• Exercise brief: Search the material below for the word "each". Copy every line that has it.

• Supplied data:
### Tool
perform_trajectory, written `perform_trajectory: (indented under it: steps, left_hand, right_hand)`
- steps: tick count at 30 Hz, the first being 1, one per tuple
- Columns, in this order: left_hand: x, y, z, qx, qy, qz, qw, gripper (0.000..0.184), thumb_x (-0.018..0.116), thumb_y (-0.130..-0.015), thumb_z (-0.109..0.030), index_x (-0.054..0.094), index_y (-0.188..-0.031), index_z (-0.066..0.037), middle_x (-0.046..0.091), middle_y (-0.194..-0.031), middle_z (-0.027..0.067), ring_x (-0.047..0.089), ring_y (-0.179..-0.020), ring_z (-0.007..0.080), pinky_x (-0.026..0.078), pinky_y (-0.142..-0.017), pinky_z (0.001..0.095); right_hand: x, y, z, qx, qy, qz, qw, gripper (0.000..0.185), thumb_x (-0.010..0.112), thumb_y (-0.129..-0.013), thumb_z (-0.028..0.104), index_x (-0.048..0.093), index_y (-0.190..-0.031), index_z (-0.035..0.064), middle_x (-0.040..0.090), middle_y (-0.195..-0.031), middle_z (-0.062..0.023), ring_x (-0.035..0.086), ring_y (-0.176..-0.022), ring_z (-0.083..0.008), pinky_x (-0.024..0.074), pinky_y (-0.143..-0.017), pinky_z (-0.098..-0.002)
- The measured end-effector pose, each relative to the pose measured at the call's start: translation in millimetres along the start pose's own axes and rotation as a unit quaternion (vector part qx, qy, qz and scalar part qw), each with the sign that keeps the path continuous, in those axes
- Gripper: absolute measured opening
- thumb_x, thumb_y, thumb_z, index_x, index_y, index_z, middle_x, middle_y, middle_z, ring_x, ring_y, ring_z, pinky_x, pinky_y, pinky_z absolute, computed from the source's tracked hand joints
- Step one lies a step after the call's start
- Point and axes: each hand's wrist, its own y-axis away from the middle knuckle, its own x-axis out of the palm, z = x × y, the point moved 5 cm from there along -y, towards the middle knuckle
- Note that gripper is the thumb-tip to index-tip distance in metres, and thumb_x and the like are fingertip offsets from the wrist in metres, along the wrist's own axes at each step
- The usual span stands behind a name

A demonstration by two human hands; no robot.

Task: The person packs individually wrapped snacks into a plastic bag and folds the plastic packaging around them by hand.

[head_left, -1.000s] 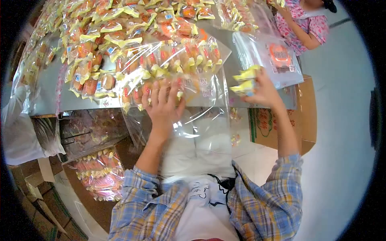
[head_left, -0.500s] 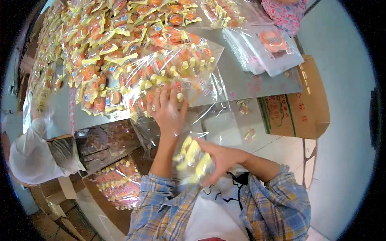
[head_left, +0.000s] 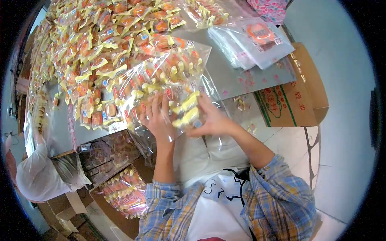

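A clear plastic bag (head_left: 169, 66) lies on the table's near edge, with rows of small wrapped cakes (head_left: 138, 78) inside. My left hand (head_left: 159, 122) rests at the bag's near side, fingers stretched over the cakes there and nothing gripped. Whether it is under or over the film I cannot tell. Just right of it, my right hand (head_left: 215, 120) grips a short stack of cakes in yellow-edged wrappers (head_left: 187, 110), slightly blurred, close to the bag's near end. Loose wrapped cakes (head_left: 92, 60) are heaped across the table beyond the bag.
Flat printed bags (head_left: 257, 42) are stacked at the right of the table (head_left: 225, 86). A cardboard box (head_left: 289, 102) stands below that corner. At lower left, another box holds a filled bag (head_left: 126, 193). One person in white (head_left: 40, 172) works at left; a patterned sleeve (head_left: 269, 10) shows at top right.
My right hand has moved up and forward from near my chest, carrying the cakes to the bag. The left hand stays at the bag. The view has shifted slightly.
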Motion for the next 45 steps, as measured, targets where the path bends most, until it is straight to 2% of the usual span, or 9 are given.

• Task answer:
- The measured end-effector pose, each relative to the pose measured at the call's start: translation in millimetres along the start pose's own axes and rotation as a unit quaternion (vector part qx, qy, qz and scalar part qw), each with the sign that keeps the path continuous, in those axes
- Point and axes: each hand's wrist, its own y-axis away from the middle knuckle, its own x-axis out of the palm, z = x × y, the point moved 5 cm from there along -y, towards the middle knuckle
- Note that gripper is the thumb-tip to index-tip distance in metres, and thumb_x and the like are fingertip offsets from the wrist in metres, along the wrist's own axes at each step

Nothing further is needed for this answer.